* EXERCISE OBJECTIVE
For the data below, retype word for word the lines from the one containing "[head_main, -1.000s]" through the one containing "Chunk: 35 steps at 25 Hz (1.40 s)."; drop the pictures.

* RECORDED INFORMATION
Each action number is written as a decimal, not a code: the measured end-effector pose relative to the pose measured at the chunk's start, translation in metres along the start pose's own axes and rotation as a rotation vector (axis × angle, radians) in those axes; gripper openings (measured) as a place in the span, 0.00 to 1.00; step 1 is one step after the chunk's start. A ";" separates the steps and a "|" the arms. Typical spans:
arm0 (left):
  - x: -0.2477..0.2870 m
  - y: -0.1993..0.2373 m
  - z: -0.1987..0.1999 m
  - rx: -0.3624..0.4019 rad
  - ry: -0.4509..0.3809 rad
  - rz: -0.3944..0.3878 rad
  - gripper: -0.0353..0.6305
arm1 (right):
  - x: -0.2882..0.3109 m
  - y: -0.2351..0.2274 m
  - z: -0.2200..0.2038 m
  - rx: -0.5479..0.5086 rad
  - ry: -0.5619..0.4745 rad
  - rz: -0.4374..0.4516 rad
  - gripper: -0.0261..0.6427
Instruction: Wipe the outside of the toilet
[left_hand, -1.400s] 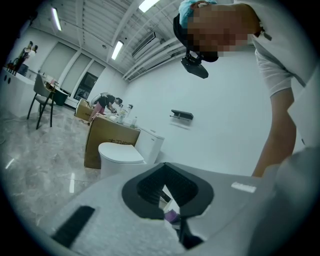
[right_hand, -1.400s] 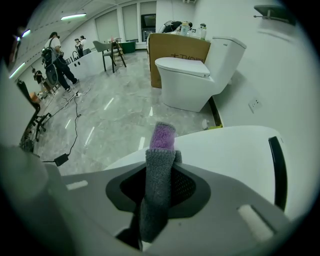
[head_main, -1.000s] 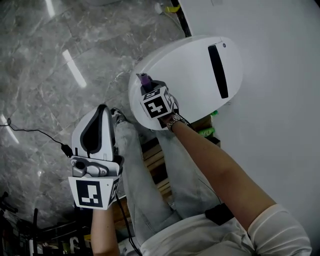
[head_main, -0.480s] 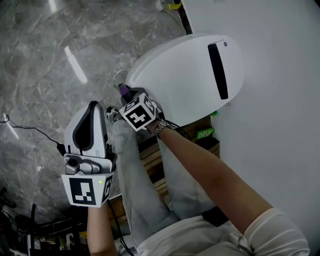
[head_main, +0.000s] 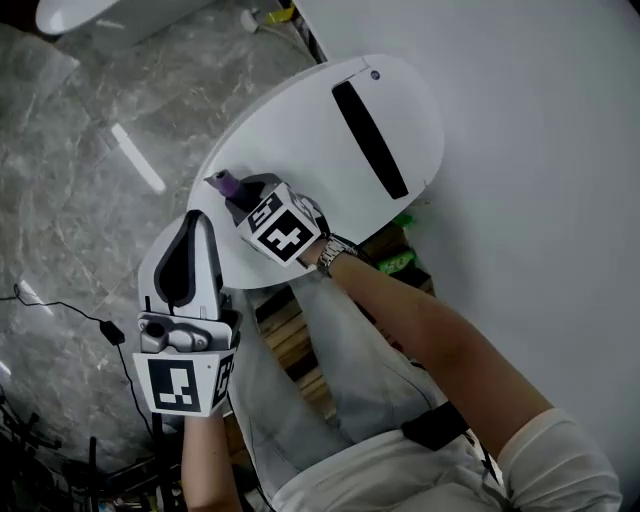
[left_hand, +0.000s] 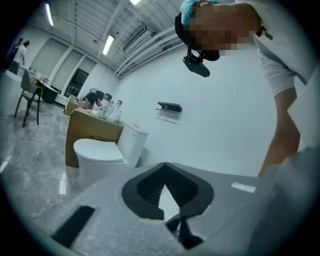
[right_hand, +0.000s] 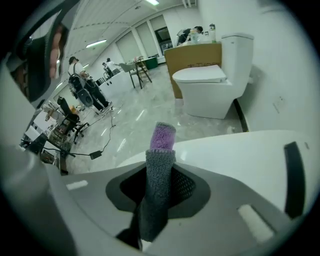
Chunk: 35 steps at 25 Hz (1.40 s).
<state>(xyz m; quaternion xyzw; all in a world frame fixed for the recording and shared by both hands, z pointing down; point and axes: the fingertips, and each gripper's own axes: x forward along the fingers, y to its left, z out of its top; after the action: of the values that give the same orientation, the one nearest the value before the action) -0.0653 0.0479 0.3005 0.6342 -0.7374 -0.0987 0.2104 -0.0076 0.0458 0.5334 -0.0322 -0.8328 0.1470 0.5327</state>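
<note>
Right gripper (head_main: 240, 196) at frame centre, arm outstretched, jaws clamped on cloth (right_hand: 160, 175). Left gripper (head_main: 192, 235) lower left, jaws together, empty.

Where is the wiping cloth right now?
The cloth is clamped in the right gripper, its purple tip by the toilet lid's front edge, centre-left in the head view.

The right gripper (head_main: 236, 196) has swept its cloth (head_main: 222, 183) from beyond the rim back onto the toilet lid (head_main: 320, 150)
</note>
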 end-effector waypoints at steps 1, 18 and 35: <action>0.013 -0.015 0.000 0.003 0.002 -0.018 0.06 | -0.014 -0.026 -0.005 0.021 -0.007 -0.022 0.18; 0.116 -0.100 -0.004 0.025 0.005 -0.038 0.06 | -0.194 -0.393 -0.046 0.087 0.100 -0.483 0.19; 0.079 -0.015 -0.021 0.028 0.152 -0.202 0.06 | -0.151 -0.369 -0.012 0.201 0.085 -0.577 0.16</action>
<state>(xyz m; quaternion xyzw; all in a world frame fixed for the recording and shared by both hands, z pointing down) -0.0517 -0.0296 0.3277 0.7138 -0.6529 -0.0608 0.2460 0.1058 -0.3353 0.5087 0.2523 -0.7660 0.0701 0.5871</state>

* RESPONSE AREA
[head_main, -1.000s] 
[head_main, -0.480s] 
[head_main, +0.000s] 
[left_hand, +0.000s] 
[right_hand, +0.000s] 
Chunk: 35 steps at 25 Hz (1.40 s).

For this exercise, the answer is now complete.